Posted by Smokey Stover on May 28, 2008 at 04:19

In Reply to: Look Ma, no hands posted by ESC on May 26, 2008 at 21:51:

: : : : Several years ago a person asked about the origin of "Look Ma, no hands." There were a few replies, but none with a direct answer. I would like to renew the inquiry. I do remember in my youth hearing a "sick" joke about a boy who was riding his bicycle and each time he came into view he said those words, but "hands" became some other part of the body that was missing. Finally, he was physically reduced to practically nothing, and the tale ended with a punch-line.

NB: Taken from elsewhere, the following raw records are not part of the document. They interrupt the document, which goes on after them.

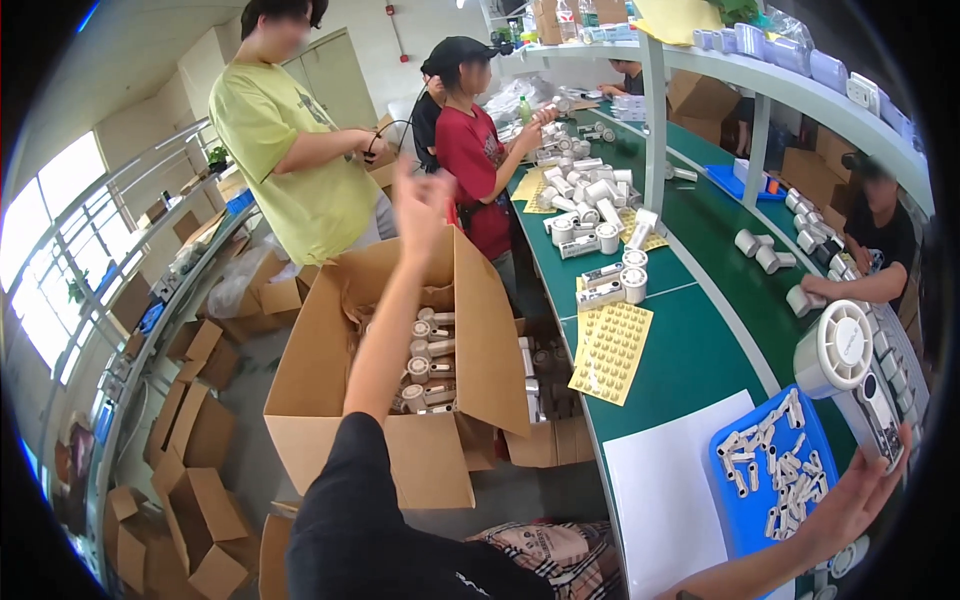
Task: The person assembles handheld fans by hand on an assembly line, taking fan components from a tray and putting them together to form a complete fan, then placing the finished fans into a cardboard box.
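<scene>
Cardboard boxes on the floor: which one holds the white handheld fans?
The big open box beside the green bench, under the raised left hand; fans are stacked inside, while the flattened boxes farther left show none.

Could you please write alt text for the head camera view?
A person's right hand holds a white handheld fan over a blue tray of small white parts on a green workbench, while the left hand is raised, open, above an open cardboard box of similar fans. Three co-workers stand nearby.
</scene>
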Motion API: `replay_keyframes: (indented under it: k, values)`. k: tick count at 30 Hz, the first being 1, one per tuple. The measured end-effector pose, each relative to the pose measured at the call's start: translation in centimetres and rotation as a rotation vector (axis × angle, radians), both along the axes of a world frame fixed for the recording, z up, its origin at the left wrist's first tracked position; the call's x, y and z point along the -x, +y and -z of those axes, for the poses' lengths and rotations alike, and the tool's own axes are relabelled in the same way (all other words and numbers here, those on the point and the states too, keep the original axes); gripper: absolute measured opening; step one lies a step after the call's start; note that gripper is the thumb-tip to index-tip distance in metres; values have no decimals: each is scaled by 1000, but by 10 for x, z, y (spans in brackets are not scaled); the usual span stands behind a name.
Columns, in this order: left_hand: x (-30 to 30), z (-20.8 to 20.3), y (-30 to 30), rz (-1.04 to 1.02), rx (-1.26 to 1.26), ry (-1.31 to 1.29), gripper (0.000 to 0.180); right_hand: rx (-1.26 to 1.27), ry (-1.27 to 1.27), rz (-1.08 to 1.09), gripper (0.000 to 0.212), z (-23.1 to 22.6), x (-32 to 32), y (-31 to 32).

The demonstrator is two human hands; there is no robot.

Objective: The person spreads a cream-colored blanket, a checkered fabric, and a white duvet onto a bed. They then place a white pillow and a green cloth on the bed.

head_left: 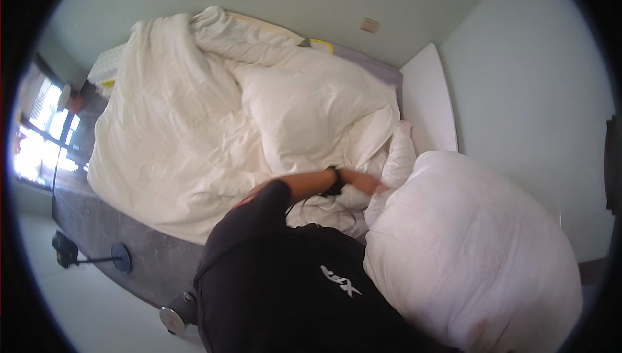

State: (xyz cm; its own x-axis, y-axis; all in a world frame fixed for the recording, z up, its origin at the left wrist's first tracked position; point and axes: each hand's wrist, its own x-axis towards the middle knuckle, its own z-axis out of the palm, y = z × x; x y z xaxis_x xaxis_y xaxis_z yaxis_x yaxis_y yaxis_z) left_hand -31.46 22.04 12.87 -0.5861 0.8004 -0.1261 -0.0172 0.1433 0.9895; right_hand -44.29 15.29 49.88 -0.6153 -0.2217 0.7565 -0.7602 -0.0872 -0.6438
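White bundle is set at near right, probably braced by the hidden right hand; its left edge is reached by the left hand — perhaps for steadying; neither grip can be told; cream quilt is spread far left.

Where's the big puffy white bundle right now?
In the head view, the big puffy white bundle is at the lower right, just right of the person's dark shirt, with the left hand by its upper left edge.

Daylight glare whites out the window; soft shadows indoors; edges dark, strongly curved.
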Motion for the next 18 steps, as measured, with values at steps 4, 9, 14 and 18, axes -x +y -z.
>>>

Unfortunately, I cannot recall what that punch line was, but perhaps this background might help somebody come up with the correct ending.

: : : That is a grisly joke!

: : I just looked through the responses to "Look, Ma, no hands!" and perhaps I was fooled by the fact that it seems so obvious. I'm sure that some individual somewhere coined the phrase, and it struck a chord because every boy, and possibly every girl, who has ever learned to ride a bike has soon found himself practicing riding with no hands. It is indubitably a form of showing off, of exhibiting mastery and proving oneself to one's peers, if not also to one's mother. The actual phrase, even leaving mother out of it, is something one would think, but probably not say.

: : With Mother added, it becomes a sort of paradigm of showing off, of calling attention to one's prowess--in this case, prowess in riding a bicycle.

: : The phrase thus evokes a universal experience and the universal emotion attached, the feeling of braggadocio, perhaps. Versions like, "no hands, no teeth," are imaginative variants, easily recognizable as such. Marilyn Vos Savant has a column in Parade magazine in which a weekly feature is to repeat a well-known cliché and ask the readers to provide their own variants, for the purpose of humor. All those imaginative variants on "Look, Ma, no hands!" are similar, in that they take a well-known cliché and offer their own humorous variants.
: : SS

: I thought there was a TV ad with that line. But I couldn't find it.

You're right, ESC, but I can't think of whose ad it was, either.